Listed records:
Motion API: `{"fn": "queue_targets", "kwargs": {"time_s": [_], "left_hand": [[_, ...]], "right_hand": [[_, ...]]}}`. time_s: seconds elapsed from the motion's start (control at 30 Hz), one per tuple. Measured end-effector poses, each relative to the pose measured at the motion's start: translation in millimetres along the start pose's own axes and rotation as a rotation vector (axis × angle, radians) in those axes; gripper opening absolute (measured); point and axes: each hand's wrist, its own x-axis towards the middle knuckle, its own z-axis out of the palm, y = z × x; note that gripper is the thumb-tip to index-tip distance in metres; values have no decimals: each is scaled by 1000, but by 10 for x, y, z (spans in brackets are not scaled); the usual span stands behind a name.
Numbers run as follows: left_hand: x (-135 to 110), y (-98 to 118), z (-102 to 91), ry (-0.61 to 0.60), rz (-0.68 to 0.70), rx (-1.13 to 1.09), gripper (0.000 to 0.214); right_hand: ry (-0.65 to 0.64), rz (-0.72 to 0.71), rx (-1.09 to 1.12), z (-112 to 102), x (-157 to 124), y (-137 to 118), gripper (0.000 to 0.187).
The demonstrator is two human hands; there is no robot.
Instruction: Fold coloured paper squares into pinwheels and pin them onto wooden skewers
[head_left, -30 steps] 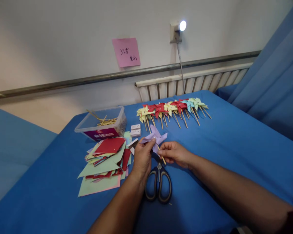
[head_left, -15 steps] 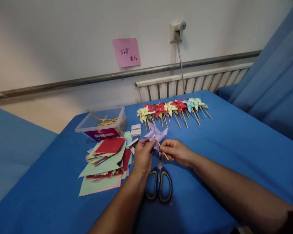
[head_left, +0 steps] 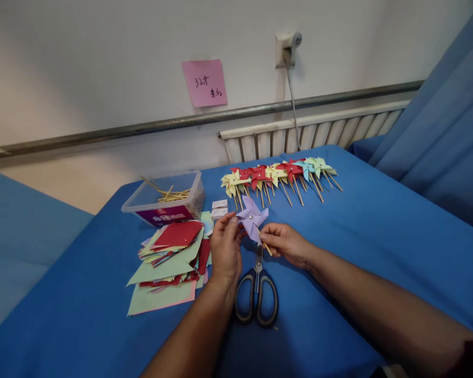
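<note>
One pinwheel [head_left: 251,216]: purple, four-bladed, silvery pin at its hub; we have it just above the blue table [head_left: 350,231], between our hands, face toward us.
Right hand [head_left: 286,244]: ours, thumb and forefinger pinching the stick [head_left: 268,249] below the blades.
Left hand [head_left: 225,249]: ours, fingers curled at the pinwheel's left blade; we can't tell if they grip it or only touch.
Stick: pale, slanting down to the right from behind the blades, its lower end poking out past our fingers.
Scissors [head_left: 259,265]: lying just below the pinwheel, dark handles toward us, blades pointing away.
Paper [head_left: 175,262]: loose pile left of our left hand, mostly red and pale green.
Tub [head_left: 167,215]: clear plastic with a purple label, beyond the pile; loose sticks [head_left: 174,196] inside.
Boxes [head_left: 219,210]: two, small and white, right beside the tub.
Row [head_left: 259,177]: yellow, red, blue and green pinwheels overlapping near the table's far edge, sticks toward us.
Wall: pink note [head_left: 205,83] above the rail [head_left: 173,126], handwritten; socket [head_left: 284,51] to its right with a cord [head_left: 292,100] hanging down.
</note>
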Motion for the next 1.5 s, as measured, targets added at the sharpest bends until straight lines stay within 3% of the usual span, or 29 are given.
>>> {"fn": "queue_targets", "kwargs": {"time_s": [0.53,0.67,0.8,1.0,1.2,1.4,1.5], "left_hand": [[-21,-39,-2,-4,-93,-13,24],[-33,-50,11,-84,-140,-18,28],[-34,-128,15,-59,-88,106,37],[-11,-140,-8,-32,-49,168,31],[-46,-73,26,-46,-113,59,28],[-10,-21,31,-101,-311,-149,25],[53,11,3,-71,-247,-152,27]], "right_hand": [[-26,-58,31,-2,-13,-30,27],[-6,-84,28,-15,-1,-8,27],[-5,-88,34,-10,8,4,29],[-20,-83,20,-34,23,21,29],[-21,-89,-21,-28,28,37,30],[-36,-80,12,-2,21,52,28],[-32,-68,-15,-15,29,60,29]]}}
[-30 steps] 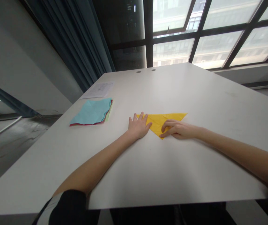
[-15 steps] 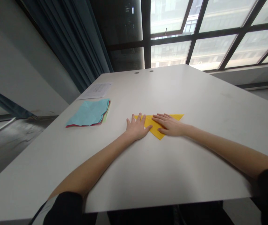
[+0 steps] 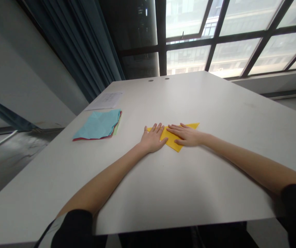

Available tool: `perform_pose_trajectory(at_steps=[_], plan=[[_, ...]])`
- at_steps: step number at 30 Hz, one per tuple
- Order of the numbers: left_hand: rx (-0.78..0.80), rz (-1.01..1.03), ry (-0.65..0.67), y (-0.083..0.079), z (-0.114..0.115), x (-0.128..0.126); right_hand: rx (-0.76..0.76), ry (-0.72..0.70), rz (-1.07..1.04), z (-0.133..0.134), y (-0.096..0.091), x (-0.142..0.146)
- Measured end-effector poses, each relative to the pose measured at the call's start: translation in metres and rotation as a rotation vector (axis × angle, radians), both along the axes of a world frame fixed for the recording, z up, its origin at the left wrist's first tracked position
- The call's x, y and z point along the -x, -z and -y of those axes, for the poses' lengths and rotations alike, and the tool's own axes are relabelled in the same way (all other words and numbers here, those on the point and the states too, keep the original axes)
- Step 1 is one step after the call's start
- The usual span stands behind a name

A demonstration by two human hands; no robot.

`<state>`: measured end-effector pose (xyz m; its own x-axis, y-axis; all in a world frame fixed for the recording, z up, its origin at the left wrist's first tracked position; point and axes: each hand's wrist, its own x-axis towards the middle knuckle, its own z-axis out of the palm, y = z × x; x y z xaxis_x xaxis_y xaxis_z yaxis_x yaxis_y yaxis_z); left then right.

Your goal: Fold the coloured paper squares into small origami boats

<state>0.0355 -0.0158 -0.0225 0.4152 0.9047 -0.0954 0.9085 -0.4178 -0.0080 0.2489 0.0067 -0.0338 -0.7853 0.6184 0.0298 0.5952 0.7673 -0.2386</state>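
A yellow sheet folded into a triangle (image 3: 173,142) lies flat on the white table (image 3: 148,193), its long edge away from me and one corner pointing toward me. My left hand (image 3: 153,138) rests palm down on its left part, fingers outstretched. On the right part lies my right hand (image 3: 186,135), also flat with fingers extended and pointing left. Both hands cover portions of the triangle, while its right tip and lower corner show. Whether it is paper or thin cloth I cannot tell.
To the left sits a stack of coloured sheets (image 3: 97,124), light blue on top with red and green edges below. Behind it lies a printed white paper (image 3: 106,100). Two round grey discs (image 3: 151,80) are near the far edge, before the windows.
The yellow triangle has turned slightly, its right tip shifting up and left and its lower corner slightly right. My right hand has moved a little away from me; the left hand's fingers are closer together.
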Motion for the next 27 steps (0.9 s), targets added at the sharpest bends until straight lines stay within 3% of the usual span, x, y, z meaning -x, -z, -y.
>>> perform_pose_trajectory(at_steps=[6,16,19,27], plan=[[0.063,0.007,-0.072,0.001,-0.004,0.007,-0.026,0.067,0.015,-0.006,0.008,-0.012],[0.174,-0.079,-0.189,-0.004,-0.015,0.041,0.020,0.184,0.072,-0.021,0.012,-0.055],[0.174,-0.077,-0.191,-0.003,-0.016,0.042,0.008,0.156,0.048,-0.019,0.006,-0.053],[0.171,-0.072,-0.178,-0.002,-0.015,0.042,-0.246,-0.036,-0.117,-0.017,-0.007,-0.043]])
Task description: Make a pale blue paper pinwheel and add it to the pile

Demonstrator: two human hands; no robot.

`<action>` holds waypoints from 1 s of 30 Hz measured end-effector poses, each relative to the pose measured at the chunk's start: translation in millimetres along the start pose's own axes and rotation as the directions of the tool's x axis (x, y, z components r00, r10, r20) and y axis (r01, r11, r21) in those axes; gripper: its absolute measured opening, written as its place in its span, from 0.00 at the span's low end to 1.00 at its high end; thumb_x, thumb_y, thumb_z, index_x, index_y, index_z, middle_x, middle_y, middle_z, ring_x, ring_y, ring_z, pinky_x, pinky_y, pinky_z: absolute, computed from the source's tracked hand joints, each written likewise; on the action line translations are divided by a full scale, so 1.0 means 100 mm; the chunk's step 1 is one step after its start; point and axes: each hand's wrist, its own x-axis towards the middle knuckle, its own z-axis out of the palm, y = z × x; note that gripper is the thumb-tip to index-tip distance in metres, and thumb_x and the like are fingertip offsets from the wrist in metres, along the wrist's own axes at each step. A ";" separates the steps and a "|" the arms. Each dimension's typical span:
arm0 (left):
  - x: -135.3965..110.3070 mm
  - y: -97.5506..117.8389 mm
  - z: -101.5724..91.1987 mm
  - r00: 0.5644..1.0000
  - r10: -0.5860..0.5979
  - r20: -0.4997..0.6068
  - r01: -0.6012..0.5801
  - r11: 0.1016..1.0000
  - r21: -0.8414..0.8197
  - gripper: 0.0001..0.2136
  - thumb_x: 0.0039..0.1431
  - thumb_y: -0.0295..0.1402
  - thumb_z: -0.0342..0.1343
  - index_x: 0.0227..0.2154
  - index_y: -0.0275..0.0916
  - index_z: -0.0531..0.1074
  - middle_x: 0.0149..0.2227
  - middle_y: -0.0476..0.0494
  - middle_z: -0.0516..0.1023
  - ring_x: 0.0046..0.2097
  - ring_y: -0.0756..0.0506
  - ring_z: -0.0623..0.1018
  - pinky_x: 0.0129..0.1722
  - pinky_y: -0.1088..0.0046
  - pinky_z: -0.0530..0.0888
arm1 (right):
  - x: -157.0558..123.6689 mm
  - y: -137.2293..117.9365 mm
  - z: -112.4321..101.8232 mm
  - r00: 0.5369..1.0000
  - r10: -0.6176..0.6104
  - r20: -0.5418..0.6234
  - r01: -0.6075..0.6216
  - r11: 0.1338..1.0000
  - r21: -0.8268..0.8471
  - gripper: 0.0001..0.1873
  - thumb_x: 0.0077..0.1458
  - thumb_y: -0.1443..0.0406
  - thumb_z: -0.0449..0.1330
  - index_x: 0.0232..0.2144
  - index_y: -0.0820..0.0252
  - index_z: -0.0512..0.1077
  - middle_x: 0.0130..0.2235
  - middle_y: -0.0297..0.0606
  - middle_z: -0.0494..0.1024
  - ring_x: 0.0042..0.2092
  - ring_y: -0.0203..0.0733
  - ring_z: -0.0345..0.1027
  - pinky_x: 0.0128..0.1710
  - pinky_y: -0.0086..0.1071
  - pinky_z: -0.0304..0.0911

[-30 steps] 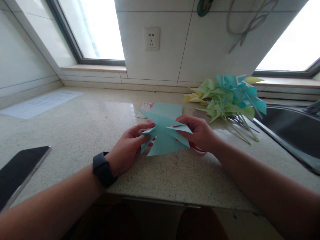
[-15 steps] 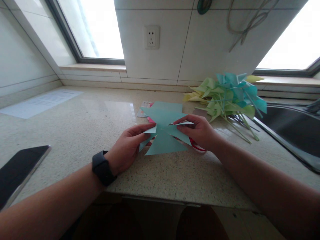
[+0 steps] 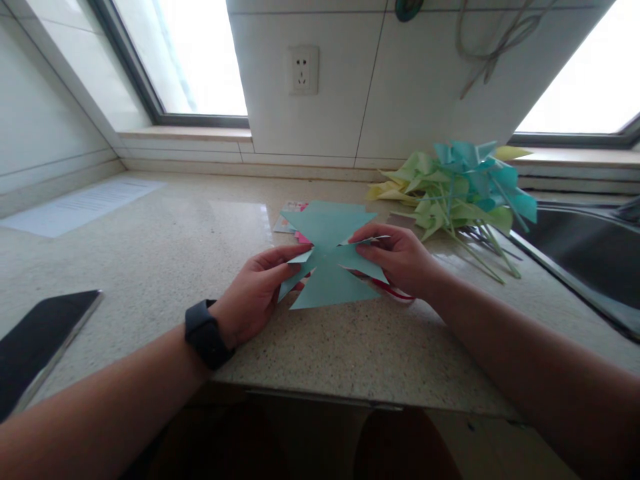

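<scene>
Between my hands is a pale blue-green sheet of paper (image 3: 327,283), with slits cut inward from its corners toward the middle. My left hand (image 3: 257,280) pinches a flap on the paper's left side, its thumb and index finger closed on it. On the opposite side my right hand (image 3: 400,257) grips a right-hand flap between thumb and fingers. Something with a red curved edge (image 3: 395,291) shows partly from under the paper by my right hand. Behind the sheet lie more blue-green paper and a small patterned card (image 3: 285,219) with a pink edge.
Paper pinwheels (image 3: 460,183) in yellow, green and blue lie at the back right, beside a metal sink (image 3: 575,260). A dark phone or tablet (image 3: 43,340) rests at the left, and a printed sheet (image 3: 85,203) lies at the back left of the speckled counter (image 3: 200,247).
The right flap in my right hand has tilted slightly, and the fingers have shifted a little on it. My left hand keeps nearly the same hold.
</scene>
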 end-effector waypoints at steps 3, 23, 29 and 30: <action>0.00 0.00 0.01 1.000 0.011 0.006 -0.011 1.000 -0.009 0.11 0.55 0.27 0.67 0.42 0.40 0.82 0.40 0.47 0.83 0.32 0.54 0.79 0.34 0.81 0.78 | 0.00 0.00 0.00 1.000 0.003 0.001 -0.003 1.000 0.010 0.07 0.55 0.61 0.67 0.37 0.54 0.79 0.29 0.31 0.78 0.29 0.36 0.73 0.27 0.29 0.68; 0.06 -0.08 -0.05 0.992 0.089 0.093 -0.085 0.995 -0.047 0.13 0.57 0.23 0.62 0.45 0.38 0.79 0.40 0.44 0.83 0.35 0.49 0.81 0.36 0.74 0.79 | -0.01 -0.02 0.00 0.999 0.011 0.033 -0.012 1.000 0.028 0.08 0.56 0.62 0.65 0.40 0.55 0.77 0.26 0.28 0.74 0.23 0.33 0.66 0.21 0.27 0.63; 0.05 -0.07 -0.05 0.996 0.084 0.038 -0.084 0.996 -0.021 0.12 0.56 0.24 0.63 0.43 0.39 0.80 0.41 0.45 0.84 0.35 0.49 0.81 0.36 0.75 0.79 | -0.01 -0.04 0.01 0.999 0.001 0.038 -0.003 0.999 0.051 0.07 0.56 0.63 0.65 0.39 0.55 0.76 0.27 0.28 0.74 0.24 0.32 0.67 0.23 0.27 0.64; 0.05 -0.07 -0.05 0.996 0.084 0.033 -0.083 0.996 -0.018 0.12 0.56 0.24 0.63 0.43 0.39 0.81 0.41 0.45 0.84 0.35 0.49 0.81 0.36 0.75 0.79 | -0.01 -0.04 0.01 0.999 -0.002 0.036 0.001 0.999 0.047 0.07 0.56 0.63 0.65 0.39 0.55 0.76 0.27 0.28 0.74 0.24 0.32 0.67 0.23 0.26 0.63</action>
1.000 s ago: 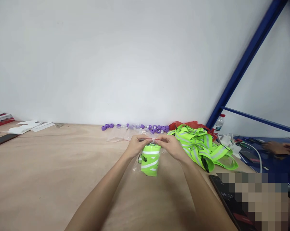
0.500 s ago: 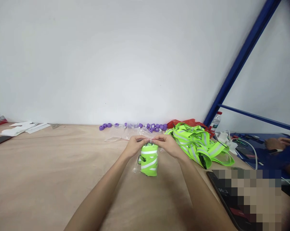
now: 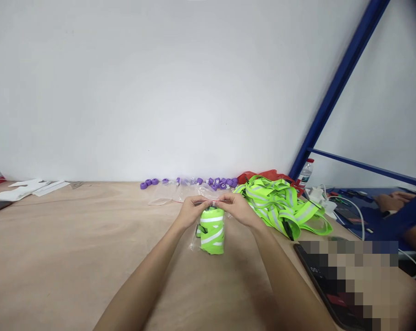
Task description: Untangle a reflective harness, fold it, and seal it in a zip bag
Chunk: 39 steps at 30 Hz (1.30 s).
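Observation:
A clear zip bag (image 3: pixel 211 232) holding a folded neon-green reflective vest stands upright on the wooden table (image 3: pixel 73 248). My left hand (image 3: pixel 191 210) pinches the left part of the bag's red-lined top edge. My right hand (image 3: pixel 239 208) pinches the same edge just to the right. Both hands are closed on the seal, fingertips nearly touching above the vest.
A heap of loose neon-green vests (image 3: pixel 283 207) lies right of my hands, with red cloth (image 3: pixel 263 175) behind. Purple caps (image 3: pixel 194 182) and empty clear bags (image 3: pixel 169 195) line the wall. A phone (image 3: pixel 328 294) lies front right. Another person's hand (image 3: pixel 390 201) rests far right. Papers (image 3: pixel 28 187) sit far left.
My hands and the bagged vest hold almost the same pose; the view has drifted slightly, shifting everything a little to the left.

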Each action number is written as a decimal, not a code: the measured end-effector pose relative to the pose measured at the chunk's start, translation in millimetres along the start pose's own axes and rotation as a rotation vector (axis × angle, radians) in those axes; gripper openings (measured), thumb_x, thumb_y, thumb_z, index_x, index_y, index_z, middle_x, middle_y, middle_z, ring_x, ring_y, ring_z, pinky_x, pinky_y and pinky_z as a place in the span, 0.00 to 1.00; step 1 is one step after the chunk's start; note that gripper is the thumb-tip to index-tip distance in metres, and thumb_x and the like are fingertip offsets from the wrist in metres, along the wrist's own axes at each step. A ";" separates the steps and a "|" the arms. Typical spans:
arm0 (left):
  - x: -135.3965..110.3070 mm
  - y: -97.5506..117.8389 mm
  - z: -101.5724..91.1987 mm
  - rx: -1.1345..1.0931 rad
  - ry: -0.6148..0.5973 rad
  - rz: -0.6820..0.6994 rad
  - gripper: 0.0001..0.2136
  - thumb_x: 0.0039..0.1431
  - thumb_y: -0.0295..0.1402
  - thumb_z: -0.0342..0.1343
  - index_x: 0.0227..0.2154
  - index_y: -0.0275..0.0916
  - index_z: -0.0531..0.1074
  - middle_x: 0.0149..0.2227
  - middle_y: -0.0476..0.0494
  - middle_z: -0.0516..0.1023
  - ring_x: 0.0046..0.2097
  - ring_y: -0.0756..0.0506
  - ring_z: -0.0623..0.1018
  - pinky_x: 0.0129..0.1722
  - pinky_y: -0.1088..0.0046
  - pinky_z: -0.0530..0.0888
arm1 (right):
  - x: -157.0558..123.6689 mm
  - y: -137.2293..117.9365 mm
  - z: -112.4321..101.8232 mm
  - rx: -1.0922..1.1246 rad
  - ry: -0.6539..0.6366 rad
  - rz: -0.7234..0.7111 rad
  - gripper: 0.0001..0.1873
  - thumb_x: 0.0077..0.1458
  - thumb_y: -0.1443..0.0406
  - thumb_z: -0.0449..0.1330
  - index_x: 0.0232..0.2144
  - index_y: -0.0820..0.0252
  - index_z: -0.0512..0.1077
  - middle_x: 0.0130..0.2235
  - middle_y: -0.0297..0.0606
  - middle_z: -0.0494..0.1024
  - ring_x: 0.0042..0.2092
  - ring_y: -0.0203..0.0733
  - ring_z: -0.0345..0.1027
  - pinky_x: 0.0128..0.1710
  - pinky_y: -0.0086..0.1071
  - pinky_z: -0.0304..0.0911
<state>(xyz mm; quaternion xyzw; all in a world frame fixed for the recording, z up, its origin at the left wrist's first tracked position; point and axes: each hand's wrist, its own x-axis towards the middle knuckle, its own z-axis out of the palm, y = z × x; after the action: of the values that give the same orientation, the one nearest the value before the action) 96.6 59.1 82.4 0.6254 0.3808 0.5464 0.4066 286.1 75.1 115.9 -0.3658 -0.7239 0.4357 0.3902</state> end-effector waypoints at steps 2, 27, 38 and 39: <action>0.2 -0.1 -0.4 0.000 -0.007 -0.002 0.18 0.52 0.47 0.65 0.29 0.34 0.82 0.32 0.40 0.83 0.35 0.43 0.78 0.37 0.70 0.73 | 1.0 1.8 0.2 0.009 -0.006 0.006 0.19 0.47 0.51 0.68 0.27 0.63 0.79 0.30 0.38 0.79 0.35 0.43 0.71 0.38 0.34 0.64; -0.6 -4.8 -2.2 0.017 -0.016 0.011 0.16 0.53 0.46 0.66 0.28 0.35 0.81 0.32 0.40 0.82 0.35 0.44 0.78 0.37 0.71 0.73 | 1.5 7.3 2.8 0.006 -0.016 -0.013 0.18 0.48 0.51 0.67 0.27 0.62 0.77 0.30 0.38 0.78 0.36 0.43 0.70 0.36 0.33 0.64; 0.5 -7.7 -1.9 0.016 -0.024 -0.001 0.16 0.53 0.46 0.65 0.28 0.34 0.80 0.30 0.41 0.82 0.34 0.45 0.77 0.35 0.72 0.72 | 1.9 9.7 2.8 0.008 -0.043 -0.010 0.17 0.50 0.52 0.66 0.27 0.62 0.76 0.30 0.37 0.77 0.35 0.42 0.69 0.36 0.33 0.63; 1.0 -8.6 -2.0 0.016 -0.027 -0.007 0.17 0.53 0.46 0.65 0.29 0.34 0.80 0.30 0.41 0.82 0.34 0.45 0.77 0.35 0.72 0.72 | 1.8 9.8 2.5 0.010 -0.047 -0.007 0.18 0.50 0.52 0.66 0.27 0.63 0.76 0.30 0.37 0.78 0.35 0.42 0.70 0.36 0.33 0.63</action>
<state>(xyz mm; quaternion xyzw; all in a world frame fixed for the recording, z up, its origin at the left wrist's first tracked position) 94.5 63.5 75.0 0.6347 0.3818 0.5333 0.4085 285.0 79.3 106.5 -0.3512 -0.7320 0.4462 0.3765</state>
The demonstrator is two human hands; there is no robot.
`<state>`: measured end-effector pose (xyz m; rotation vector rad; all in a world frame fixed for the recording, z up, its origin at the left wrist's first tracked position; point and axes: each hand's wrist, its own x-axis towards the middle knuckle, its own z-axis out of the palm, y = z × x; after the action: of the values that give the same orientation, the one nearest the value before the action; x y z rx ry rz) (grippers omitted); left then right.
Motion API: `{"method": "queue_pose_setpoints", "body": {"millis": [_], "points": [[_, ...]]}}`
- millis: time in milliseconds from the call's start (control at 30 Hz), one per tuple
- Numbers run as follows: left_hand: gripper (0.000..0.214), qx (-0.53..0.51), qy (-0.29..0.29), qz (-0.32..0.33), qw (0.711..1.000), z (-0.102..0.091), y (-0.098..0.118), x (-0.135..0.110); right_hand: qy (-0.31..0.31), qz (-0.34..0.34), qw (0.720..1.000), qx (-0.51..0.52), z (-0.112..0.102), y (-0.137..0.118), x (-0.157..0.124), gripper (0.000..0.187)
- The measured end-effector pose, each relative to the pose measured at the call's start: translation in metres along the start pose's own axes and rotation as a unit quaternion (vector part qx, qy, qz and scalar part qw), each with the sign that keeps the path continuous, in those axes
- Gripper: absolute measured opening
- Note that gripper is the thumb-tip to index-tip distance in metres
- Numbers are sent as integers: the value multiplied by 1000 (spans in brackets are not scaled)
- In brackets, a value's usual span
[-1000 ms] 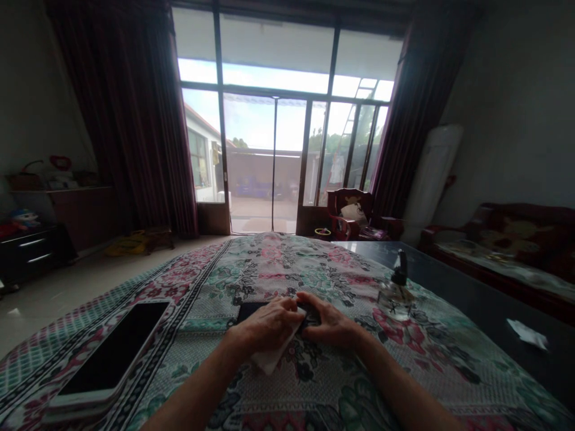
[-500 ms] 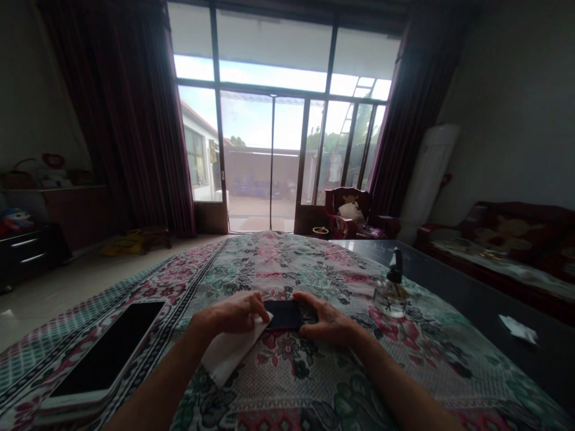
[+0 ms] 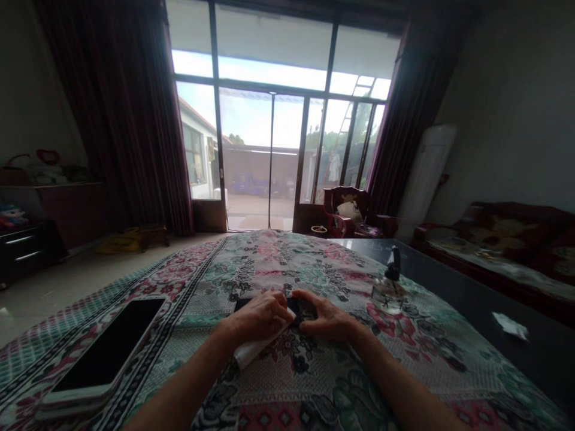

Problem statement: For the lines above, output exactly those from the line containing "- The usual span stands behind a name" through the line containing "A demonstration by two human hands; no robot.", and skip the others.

Written solution:
- The usual span stands behind a name

A demonstration by two human hands; no robot.

This answer requires nothing further.